[WORK ORDER] An exact copy of the data is needed, one that excludes all pictures.

------------

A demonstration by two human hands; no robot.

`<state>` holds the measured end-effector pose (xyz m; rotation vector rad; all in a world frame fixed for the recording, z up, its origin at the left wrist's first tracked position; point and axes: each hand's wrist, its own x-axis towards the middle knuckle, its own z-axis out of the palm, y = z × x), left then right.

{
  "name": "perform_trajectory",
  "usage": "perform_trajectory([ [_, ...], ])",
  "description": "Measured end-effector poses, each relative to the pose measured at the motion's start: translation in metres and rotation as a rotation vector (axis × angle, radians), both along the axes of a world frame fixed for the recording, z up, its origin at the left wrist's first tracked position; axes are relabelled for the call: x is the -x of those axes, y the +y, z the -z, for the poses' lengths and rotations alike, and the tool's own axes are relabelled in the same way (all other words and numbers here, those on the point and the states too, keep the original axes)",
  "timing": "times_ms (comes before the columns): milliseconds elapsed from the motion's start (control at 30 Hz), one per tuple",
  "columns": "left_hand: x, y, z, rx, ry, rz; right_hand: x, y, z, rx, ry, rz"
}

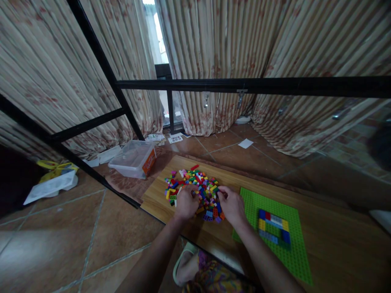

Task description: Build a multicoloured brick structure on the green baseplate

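With both the left hand [185, 202] and the right hand [231, 204] curled, fingers down, into the brick pile [195, 188] near the desk's [336, 244] left edge, bricks could be swept off onto the floor; whether any is gripped cannot be told.

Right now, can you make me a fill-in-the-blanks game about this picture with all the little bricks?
1. Both hands, the left hand and the right hand, are in the pile of colourful ____.
2. The baseplate beside the right hand is coloured ____.
3. The pile of bricks lies on a ____ board.
4. The clear plastic box on the floor has an ____ label.

Missing words: bricks; green; wooden; orange
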<state>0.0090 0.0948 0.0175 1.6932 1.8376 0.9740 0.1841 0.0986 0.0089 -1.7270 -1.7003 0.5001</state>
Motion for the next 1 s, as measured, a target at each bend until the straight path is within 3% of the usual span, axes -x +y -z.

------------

[WRITTEN REPLY]
A demonstration by two human hands; no robot.

`<state>` holds the measured end-effector pose (xyz m; rotation vector rad; all in a world frame fixed for the recording, z up, its origin at the left wrist's first tracked position; point and axes: each hand's wrist, its own x-axis towards the middle knuckle, its own z-axis out of the palm, y = z × x), left then right.

{
  "name": "perform_trajectory",
  "usage": "perform_trajectory([ [_, ...], ])",
  "description": "Measured end-effector poses, each relative to the pose measured at the motion's start: translation in metres and rotation as a rotation vector (axis × angle, radians), both along the axes of a world frame fixed for the recording, z up, its origin at the left wrist's first tracked position; axes are relabelled for the call: x is the -x of those axes, y the +y, z the -z, for the poses' lengths and rotations alike, and the tool's own axes are relabelled in the same way (all other words and numbers here, those on the point and the states too, keep the original axes)",
  "timing": "times_ms (comes before the columns): milliseconds elapsed from the motion's start (control at 30 Hz), one per tuple",
  "columns": "left_hand: x, y, z, rx, ry, rz; right_hand: x, y, z, rx, ry, rz"
}


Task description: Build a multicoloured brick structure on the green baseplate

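With both the left hand [185, 202] and the right hand [231, 204] curled, fingers down, into the brick pile [195, 188] near the desk's [336, 244] left edge, bricks could be swept off onto the floor; whether any is gripped cannot be told.

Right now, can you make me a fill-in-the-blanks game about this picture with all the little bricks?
1. Both hands, the left hand and the right hand, are in the pile of colourful ____.
2. The baseplate beside the right hand is coloured ____.
3. The pile of bricks lies on a ____ board.
4. The clear plastic box on the floor has an ____ label.

Missing words: bricks; green; wooden; orange
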<state>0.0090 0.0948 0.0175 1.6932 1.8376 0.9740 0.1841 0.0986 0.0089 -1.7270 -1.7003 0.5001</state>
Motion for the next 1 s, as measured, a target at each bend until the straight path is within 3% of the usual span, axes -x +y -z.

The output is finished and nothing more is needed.